◆ **WORK INSTRUCTIONS**:
The lines from the top of the listing through the one containing "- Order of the" are to be retyped exactly, with no other lines.

┄┄┄┄┄┄┄┄┄┄

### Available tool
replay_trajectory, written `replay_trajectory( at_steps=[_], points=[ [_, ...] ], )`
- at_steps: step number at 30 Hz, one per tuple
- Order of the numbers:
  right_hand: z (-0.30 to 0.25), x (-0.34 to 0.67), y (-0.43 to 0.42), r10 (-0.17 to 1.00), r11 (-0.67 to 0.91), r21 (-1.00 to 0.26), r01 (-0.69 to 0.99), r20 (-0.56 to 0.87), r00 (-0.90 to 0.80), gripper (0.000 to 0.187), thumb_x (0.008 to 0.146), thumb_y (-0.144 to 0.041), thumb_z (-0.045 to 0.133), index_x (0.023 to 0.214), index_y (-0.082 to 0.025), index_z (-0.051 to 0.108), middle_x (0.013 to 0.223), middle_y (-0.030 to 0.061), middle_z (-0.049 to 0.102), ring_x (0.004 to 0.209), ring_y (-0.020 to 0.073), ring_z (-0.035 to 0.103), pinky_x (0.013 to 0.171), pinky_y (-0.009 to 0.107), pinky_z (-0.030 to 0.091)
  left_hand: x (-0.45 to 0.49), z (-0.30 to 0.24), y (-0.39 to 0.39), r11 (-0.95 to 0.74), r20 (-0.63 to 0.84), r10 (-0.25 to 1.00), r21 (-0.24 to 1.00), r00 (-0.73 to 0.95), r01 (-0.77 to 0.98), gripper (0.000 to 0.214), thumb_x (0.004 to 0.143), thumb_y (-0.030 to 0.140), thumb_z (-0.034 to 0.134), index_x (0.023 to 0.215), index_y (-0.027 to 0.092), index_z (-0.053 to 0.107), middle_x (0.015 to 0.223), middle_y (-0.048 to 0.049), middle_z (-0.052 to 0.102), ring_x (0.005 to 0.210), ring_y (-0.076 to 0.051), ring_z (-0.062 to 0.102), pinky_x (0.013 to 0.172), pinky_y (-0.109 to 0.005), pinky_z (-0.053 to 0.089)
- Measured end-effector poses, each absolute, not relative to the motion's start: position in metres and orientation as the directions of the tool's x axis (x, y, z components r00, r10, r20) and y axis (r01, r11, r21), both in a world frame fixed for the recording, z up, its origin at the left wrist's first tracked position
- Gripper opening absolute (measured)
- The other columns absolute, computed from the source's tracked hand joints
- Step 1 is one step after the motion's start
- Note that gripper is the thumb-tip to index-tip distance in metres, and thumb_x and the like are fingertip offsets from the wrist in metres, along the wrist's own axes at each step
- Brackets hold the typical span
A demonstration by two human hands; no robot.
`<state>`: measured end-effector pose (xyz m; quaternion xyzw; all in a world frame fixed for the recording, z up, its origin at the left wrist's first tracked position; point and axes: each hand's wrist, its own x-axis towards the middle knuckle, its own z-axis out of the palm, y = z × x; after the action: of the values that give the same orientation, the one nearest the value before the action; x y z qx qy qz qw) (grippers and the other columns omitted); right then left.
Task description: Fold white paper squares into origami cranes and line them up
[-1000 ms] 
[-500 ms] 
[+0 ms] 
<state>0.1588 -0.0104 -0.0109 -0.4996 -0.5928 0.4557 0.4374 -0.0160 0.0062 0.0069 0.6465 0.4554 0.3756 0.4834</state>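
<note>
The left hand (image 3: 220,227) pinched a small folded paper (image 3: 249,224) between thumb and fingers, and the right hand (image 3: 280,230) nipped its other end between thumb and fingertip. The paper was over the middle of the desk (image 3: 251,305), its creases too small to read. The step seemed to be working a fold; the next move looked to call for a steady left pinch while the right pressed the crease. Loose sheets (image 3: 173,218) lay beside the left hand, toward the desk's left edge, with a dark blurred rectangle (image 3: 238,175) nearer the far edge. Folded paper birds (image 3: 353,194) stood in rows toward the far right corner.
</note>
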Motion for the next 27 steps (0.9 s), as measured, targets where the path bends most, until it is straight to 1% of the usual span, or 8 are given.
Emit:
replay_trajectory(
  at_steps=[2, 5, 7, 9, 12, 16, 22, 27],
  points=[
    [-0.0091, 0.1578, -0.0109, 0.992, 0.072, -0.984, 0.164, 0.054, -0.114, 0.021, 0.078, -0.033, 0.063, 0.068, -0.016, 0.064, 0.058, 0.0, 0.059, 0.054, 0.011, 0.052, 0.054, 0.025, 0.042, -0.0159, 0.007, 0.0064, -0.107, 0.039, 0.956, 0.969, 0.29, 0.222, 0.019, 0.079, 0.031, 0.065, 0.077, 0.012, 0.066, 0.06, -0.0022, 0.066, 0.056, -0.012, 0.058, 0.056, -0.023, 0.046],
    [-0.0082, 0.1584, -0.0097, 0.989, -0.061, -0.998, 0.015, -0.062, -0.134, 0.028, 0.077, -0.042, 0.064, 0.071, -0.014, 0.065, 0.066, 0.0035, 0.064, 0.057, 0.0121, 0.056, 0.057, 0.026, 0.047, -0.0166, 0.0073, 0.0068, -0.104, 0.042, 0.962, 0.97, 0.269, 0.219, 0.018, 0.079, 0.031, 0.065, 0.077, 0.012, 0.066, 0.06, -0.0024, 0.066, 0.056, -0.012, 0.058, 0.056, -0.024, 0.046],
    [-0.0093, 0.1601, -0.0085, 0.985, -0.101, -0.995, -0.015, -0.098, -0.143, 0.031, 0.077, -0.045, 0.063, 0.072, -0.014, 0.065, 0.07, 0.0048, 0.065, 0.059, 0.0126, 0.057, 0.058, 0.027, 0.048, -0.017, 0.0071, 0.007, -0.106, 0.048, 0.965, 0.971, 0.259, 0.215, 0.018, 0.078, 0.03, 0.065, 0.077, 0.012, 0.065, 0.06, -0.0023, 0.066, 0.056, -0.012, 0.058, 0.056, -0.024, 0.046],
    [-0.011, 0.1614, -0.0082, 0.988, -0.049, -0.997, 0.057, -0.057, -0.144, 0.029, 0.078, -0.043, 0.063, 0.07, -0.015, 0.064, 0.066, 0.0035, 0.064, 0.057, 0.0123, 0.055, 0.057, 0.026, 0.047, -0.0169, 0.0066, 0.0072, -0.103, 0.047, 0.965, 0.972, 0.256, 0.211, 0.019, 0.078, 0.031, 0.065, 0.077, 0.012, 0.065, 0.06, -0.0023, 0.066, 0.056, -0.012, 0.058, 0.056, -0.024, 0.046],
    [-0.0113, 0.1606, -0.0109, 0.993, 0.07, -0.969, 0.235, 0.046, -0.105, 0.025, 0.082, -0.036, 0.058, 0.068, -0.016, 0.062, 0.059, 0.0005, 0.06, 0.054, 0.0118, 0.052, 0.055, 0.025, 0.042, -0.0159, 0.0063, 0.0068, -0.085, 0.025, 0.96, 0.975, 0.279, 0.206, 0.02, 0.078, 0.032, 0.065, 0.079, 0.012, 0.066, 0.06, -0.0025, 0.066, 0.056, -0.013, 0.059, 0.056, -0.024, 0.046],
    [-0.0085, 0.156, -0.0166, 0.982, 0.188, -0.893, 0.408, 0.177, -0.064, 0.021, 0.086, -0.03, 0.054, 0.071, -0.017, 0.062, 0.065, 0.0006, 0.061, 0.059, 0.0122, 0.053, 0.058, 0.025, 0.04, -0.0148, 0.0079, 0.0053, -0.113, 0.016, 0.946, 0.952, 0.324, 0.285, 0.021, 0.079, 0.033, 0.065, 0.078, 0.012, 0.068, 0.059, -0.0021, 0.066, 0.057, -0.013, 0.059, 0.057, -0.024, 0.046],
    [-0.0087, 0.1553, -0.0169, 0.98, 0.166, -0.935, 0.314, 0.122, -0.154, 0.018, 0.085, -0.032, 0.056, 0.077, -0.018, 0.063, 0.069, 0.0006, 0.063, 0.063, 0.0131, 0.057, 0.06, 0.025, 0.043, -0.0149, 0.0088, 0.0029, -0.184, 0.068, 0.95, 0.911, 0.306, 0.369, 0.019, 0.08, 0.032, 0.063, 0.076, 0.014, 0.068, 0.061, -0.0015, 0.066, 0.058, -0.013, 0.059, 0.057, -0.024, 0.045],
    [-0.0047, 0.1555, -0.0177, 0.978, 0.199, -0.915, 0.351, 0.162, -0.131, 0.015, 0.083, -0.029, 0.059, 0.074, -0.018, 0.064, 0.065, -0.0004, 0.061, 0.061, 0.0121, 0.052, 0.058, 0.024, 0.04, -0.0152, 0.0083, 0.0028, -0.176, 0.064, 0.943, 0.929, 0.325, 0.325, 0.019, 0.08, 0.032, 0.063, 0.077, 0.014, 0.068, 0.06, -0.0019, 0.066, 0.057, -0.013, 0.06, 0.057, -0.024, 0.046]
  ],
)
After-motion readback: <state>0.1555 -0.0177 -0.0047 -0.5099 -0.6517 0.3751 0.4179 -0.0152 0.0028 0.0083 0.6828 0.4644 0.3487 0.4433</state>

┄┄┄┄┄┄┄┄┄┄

◆ **TASK ANSWER**:
### Available tool
replay_trajectory, written `replay_trajectory( at_steps=[_], points=[ [_, ...] ], )`
- at_steps: step number at 30 Hz, one per tuple
- Order of the numbers:

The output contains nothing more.